In this exercise, write out the data word for word and leave every image out.

______

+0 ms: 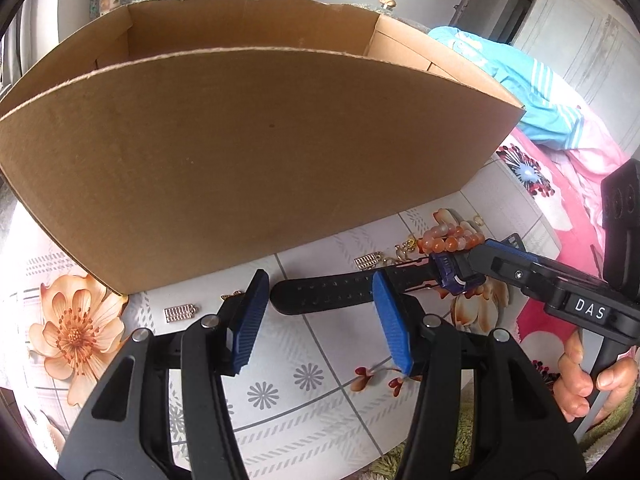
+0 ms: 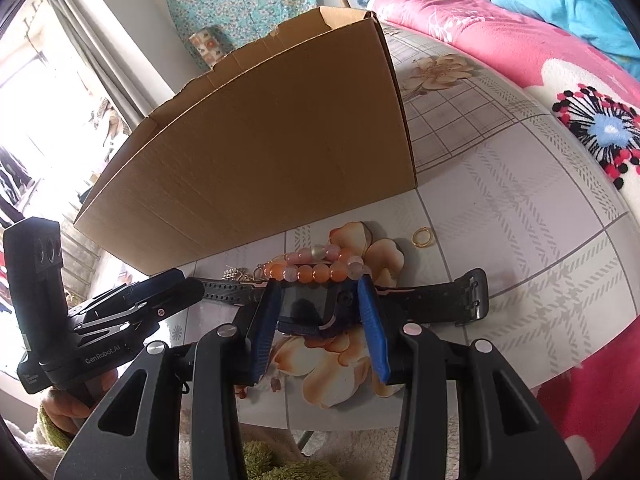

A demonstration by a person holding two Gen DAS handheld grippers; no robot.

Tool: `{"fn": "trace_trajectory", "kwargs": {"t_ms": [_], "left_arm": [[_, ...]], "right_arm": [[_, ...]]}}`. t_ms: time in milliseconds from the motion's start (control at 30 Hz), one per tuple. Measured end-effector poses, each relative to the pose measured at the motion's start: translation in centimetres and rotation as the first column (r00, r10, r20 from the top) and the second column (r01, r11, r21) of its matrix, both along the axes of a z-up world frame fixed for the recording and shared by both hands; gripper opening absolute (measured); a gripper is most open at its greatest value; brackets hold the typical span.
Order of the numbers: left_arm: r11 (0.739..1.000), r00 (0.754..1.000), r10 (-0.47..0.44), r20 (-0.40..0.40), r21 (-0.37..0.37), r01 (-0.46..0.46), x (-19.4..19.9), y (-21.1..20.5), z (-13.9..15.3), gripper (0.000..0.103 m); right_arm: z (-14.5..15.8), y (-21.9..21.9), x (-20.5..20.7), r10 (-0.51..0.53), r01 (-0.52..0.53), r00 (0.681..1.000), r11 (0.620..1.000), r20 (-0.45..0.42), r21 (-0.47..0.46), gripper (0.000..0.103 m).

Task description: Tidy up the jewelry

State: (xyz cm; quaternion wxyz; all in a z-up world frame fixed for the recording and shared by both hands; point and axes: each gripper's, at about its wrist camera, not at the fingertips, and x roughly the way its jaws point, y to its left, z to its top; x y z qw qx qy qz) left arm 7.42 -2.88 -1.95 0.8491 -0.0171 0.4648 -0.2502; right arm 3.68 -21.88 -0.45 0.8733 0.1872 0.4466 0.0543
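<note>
Just behind the watch [image 2: 304, 308], beaded bracelet [image 2: 320, 266] and cardboard box [image 2: 256, 148].

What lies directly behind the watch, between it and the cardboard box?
Behind the watch lie an orange bead bracelet and some gold pieces beside it, on the table. The bracelet and the right gripper hide whatever lies under or right behind them.

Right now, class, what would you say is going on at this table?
A person holding a tool in each hand is sorting jewelry beside an open cardboard box. The right tool has its fingers either side of the watch face on the table; whether they grip yet is unclear. The left tool is open around the strap end. A beaded bracelet, a gold ring and small gold charms lie loose on the table.
</note>
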Motion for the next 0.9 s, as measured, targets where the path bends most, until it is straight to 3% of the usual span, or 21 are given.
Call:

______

* _Response_:
+0 ms: 
+0 ms: 

A demonstration by a person holding two Gen DAS handheld grippers; no robot.

Tool: `{"fn": "trace_trajectory", "kwargs": {"t_ms": [_], "left_arm": [[_, ...]], "right_arm": [[_, ...]]}}`. t_ms: time in milliseconds from the motion's start (control at 30 Hz), one per tuple. Measured end-effector poses, each relative to the pose measured at the motion's start: translation in centimetres and rotation as the first column (r00, r10, r20 from the top) and the second column (r01, r11, r21) of its matrix, both along the axes of a z-up world frame fixed for the recording and shared by both hands; gripper opening absolute (measured); a gripper is most open at its greatest value; brackets hold the typical span.
Order of the numbers: left_arm: r11 (0.739..1.000), r00 (0.754..1.000), r10 (-0.47..0.44), r20 (-0.40..0.40), r21 (-0.37..0.37), r01 (-0.46..0.46), x (-19.4..19.9), y (-21.1..20.5), z (-13.9..15.3), gripper (0.000..0.103 m); right_arm: z (-14.5..15.8), y (-21.9..21.9), x (-20.5..20.7), r10 (-0.51..0.53), r01 (-0.52..0.53), r00 (0.681..1.000), r11 (0.620..1.000), r20 (-0.45..0.42), r21 (-0.47..0.46), gripper (0.000..0.103 m).

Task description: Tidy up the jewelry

State: (xyz cm; quaternion wxyz; all in a z-up world frame fixed for the recording and shared by both hands; point and axes: each gripper's, at about its wrist camera, not at the fingertips, and x roughly the way its jaws point, y to its left, z to its top; x y z qw qx qy qz) left arm 7.42 -2.88 -1.95 0.8491 -0.0171 0.4648 -0.2502; right arm 3.68 -21.88 -0.45 0.8733 0.1872 0.4466 0.0543
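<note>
Just behind the watch [image 2: 304, 308], beaded bracelet [image 2: 320, 266] and cardboard box [image 2: 256, 148].

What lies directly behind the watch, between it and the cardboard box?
Behind the watch lie an orange bead bracelet and some gold pieces beside it, on the table. The bracelet and the right gripper hide whatever lies under or right behind them.

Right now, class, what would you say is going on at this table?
A person holding a tool in each hand is sorting jewelry beside an open cardboard box. The right tool has its fingers either side of the watch face on the table; whether they grip yet is unclear. The left tool is open around the strap end. A beaded bracelet, a gold ring and small gold charms lie loose on the table.
</note>
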Motion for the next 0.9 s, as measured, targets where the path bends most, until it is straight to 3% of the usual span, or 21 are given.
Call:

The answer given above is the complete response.